(Extracted for a draft Working paper)

In the previous four posts I have outlined the changing nature of student support demands, the existing basis for current support, the need to embrace epistemological orientation as a necessary function of higher education institutions and suggested one project that attempts to resources such an effort. I should also state (for the record as it were) that I have had the utmost respect for a great many colleagues who are fantastic academic and personal tutors. It was also my privilege to oversee the work of the Study Support Services when I was Head of the Centre for Learning Development at the University of Hull and have been an (occasional) study advisor (at the LSE) and to postgraduate students at BPP University. However I don’t believe in Sacred Cows (unless they are there to be at least considered worthy of butchering).

Given the increasingly diverse nature of the student population, ever distant from the selected and ‘ever ready ‘ school graduates, it is unsurprising that institutions now provide a myriad of support services. In some institutions there is clarity between study support and student welfare services and in others these can be found bundled together in ‘student services’. In some institutions these services are aligned alongside library provision and in others provided wholly or jointly with student union organisations. There is a need for institutions to recognise the evolutionary nature of this provision and to question whether there is not in need to wipe the slate clean. There is an obligation on institutions to provide students what they need but also what they want and the onus is then on us to ask students new questions.

Students are clearly a diverse group of individuals and we must provide individually tailored solutions if we wish to maintain the diversity within our learning communities. Clearly it is impractical, not least from a financial perspective, to design solutions targeted with each individual but it is surely possible to provide mechanisms that enable students to pull down services as and when they require them in a more meaningful way. Whilst there are certainly faculty members who are heroic in their endeavours to service both the academic needs of their students and provide welfare and personal guidance this is an unrealistic expectation. While in some disciplines, notably in health, such personal tutorial support focused on the affective development of students, clearly is a requirement imposed on faculty, this is not universally true. We should re-evaluate the need for personal tutorial support and where appropriate specify academic guidance and mentoring from welfare duties. I believe with correct epistemological orientation and the embedding of skills within courses the academic role should be largely limited to academic ‘mentoring’ in reviewing choices, strengths and weaknesses, and academic progression.

The degree to which support for the affective development of students is provided will then depend largely on the nature of the learning community itself. The ability of faculty and students to create a supportive community able to furnish appropriate aid on demand will depend on the extent to which students operate within a closed system. In a non-residential commuter institution, and in distance provision, the enormity of diverse needs simply cannot be sustained within our existing tutorial systems. Instead we should provide students with the maturity to understand their own needs and facilitate their access to appropriate support most probably sourced from outside the institution. Partnerships, both formal and informal, with welfare services (counselling services, financial advisers, spiritual services, housing support and other) can be paid for by the institution itself based on use or delegated to the individual student. A more formal arrangement of the division of academic mentoring and effective support is more likely to ensure quality advice and guidance is more universally accessible. Institutions must recognise however that instituting such a division of labour may appear to disenfranchise those tutors whose strengths include the personal, human touch, support which they’ve become accustomed to providing their students.

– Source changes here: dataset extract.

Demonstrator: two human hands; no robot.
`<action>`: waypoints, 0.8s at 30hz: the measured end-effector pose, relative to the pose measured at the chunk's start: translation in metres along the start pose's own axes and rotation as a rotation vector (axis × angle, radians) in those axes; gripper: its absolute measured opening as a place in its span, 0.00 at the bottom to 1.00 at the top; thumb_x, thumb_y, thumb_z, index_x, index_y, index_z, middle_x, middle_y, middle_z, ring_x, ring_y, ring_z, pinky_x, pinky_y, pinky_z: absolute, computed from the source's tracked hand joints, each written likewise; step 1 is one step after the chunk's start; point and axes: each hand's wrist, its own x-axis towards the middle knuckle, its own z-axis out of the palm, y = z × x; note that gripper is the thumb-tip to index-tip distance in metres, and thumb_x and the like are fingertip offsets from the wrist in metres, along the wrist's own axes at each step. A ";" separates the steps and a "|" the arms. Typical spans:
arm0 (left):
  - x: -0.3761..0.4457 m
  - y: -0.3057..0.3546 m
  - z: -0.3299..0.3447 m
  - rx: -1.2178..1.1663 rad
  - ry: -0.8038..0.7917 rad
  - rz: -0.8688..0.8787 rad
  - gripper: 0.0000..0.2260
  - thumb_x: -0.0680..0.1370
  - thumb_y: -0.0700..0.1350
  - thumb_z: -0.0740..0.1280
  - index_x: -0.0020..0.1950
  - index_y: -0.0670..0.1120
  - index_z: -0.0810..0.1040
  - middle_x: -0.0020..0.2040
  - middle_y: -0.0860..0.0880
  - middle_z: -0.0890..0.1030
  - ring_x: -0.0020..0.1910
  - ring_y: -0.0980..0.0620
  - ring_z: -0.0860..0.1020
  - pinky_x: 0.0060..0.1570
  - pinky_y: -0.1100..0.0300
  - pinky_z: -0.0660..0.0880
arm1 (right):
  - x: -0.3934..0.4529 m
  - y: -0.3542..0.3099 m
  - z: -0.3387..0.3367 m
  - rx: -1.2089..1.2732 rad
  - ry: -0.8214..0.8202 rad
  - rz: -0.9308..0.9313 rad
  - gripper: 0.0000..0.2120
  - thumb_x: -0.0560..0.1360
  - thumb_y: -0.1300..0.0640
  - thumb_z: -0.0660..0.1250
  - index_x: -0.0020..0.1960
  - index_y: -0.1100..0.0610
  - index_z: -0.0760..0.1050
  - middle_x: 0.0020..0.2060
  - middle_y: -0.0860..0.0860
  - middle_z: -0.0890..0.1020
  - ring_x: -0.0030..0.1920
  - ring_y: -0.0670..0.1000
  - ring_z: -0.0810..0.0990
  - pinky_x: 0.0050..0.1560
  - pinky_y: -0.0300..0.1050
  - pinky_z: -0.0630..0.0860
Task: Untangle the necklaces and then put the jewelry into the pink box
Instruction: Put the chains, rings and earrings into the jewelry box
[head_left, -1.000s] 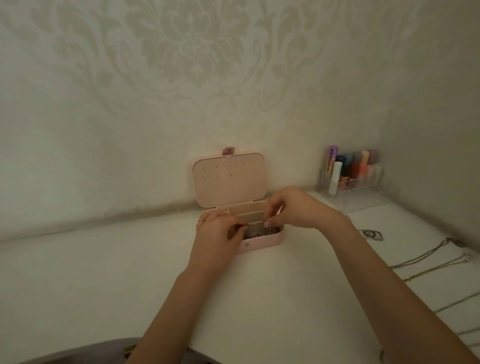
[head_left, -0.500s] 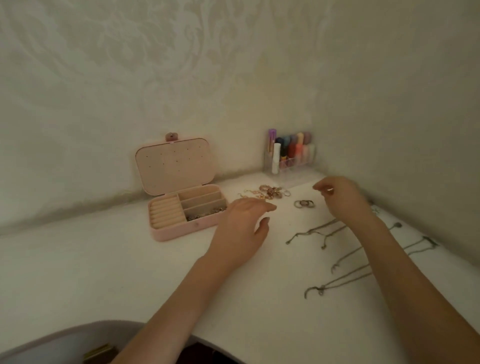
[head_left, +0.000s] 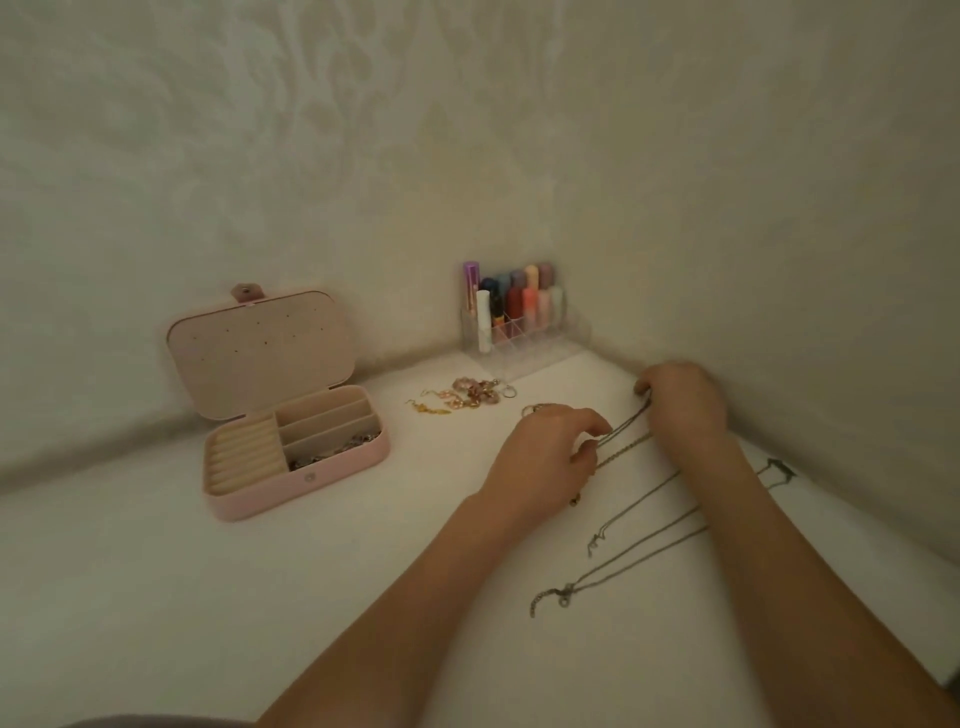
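The pink box (head_left: 332, 475) stands open at the left of the white table, lid up, with some jewelry in its front compartment. To its right lies a heap of gold earrings and rings (head_left: 467, 397). A thin chain necklace (head_left: 626, 434) runs between my hands. My left hand (head_left: 545, 457) pinches its near part with curled fingers; my right hand (head_left: 683, 397) grips its far end near the wall. Other necklaces (head_left: 639, 509) lie stretched out side by side on the table, partly hidden under my right forearm. A ring (head_left: 530, 410) peeks out behind my left hand.
A clear organiser (head_left: 519, 332) with several coloured cosmetic tubes stands in the corner by the wall. Walls close the table at the back and right. A dark pendant (head_left: 779, 470) lies beyond my right forearm.
Both hands left the pink box and moved right to the laid-out necklaces. They now hold one chain between them. The view swung right.
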 end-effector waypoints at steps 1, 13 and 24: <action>-0.001 -0.003 0.001 -0.010 -0.009 -0.021 0.12 0.77 0.38 0.63 0.59 0.46 0.79 0.56 0.50 0.81 0.58 0.52 0.75 0.60 0.60 0.69 | 0.000 -0.001 0.000 -0.017 0.011 -0.011 0.15 0.74 0.69 0.59 0.55 0.59 0.80 0.54 0.59 0.79 0.54 0.59 0.78 0.53 0.48 0.75; 0.003 -0.014 -0.006 -0.359 0.058 -0.196 0.18 0.76 0.40 0.68 0.65 0.45 0.71 0.61 0.52 0.76 0.59 0.59 0.74 0.57 0.74 0.67 | -0.014 -0.034 -0.007 0.315 0.183 -0.368 0.23 0.69 0.75 0.56 0.61 0.58 0.69 0.47 0.54 0.72 0.43 0.51 0.71 0.34 0.39 0.63; 0.007 -0.016 -0.022 -0.551 0.154 -0.355 0.07 0.81 0.42 0.61 0.48 0.43 0.77 0.33 0.54 0.77 0.31 0.60 0.76 0.36 0.66 0.73 | -0.038 -0.066 -0.016 1.146 -0.077 -0.247 0.14 0.79 0.68 0.54 0.57 0.51 0.67 0.40 0.51 0.73 0.44 0.50 0.81 0.45 0.39 0.79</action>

I believe this begins with an orientation to individual epistemological beliefs, a conversation that can begin before students even begin their formal programme of study, to ensure not that we are all on the same page but that we understand the page where on. POISE is one attempt at this meaningful orientation that can be integrated into online materials or initiated in face-to-face individual or group interactions. I believe we should also re-evaluate the our course designs to ensure that a full range of skills are built into intended learning outcomes to which constructively aligned teaching activity is targeted. Ensuring that all the domains of educational objectives are embedded within course designs, with supplemental teaching integrated into course delivery if necessary, will enable students to best help themselves on their study journey.

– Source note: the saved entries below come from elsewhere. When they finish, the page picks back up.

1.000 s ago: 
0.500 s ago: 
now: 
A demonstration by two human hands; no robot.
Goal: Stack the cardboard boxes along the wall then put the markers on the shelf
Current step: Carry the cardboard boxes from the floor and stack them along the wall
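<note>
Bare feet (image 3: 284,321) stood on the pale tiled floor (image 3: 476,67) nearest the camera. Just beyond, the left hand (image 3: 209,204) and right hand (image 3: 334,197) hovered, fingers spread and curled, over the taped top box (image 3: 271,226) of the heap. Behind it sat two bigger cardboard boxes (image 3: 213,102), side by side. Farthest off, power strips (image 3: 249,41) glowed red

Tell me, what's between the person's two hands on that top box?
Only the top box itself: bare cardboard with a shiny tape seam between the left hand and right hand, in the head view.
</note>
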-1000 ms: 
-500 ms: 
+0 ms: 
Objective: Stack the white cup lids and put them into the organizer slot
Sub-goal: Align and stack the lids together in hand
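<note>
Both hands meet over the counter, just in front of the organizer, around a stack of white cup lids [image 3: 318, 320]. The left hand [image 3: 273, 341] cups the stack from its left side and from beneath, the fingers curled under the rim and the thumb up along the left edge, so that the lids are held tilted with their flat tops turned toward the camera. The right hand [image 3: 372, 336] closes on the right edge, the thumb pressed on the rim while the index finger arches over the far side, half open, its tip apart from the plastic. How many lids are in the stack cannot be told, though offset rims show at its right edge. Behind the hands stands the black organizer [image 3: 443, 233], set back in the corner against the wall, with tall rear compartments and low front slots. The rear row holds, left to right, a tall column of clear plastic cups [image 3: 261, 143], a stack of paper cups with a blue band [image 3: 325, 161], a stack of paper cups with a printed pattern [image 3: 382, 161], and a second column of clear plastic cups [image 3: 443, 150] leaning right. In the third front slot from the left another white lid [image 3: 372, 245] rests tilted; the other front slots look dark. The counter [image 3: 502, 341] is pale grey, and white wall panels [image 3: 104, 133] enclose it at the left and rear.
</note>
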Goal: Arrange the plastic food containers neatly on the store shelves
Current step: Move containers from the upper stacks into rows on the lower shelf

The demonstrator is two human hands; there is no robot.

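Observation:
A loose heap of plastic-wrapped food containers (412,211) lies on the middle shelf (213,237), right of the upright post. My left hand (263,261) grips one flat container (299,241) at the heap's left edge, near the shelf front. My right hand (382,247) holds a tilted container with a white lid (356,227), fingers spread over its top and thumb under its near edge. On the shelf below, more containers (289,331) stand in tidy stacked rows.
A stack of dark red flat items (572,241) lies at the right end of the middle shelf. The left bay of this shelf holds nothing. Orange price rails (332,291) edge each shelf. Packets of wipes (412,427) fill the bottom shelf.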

Better prepared students will lighten the burden on academic guidance services and ‘reduce’ the role of the traditional personal tutor. Where students identify needs they must be able to find clearly signposted support services, internal to the institution or increasingly externally, available on demand. This is not an abdication of responsibility on the behalf of institutions, quite the opposite. It is a recognition that increasingly higher education approximates more closely to the world of work than it does to the closeted environment of school. In reality most of our modern universities never had cloisters and students living around the quad, it is time for our support services to students to reflect that truth.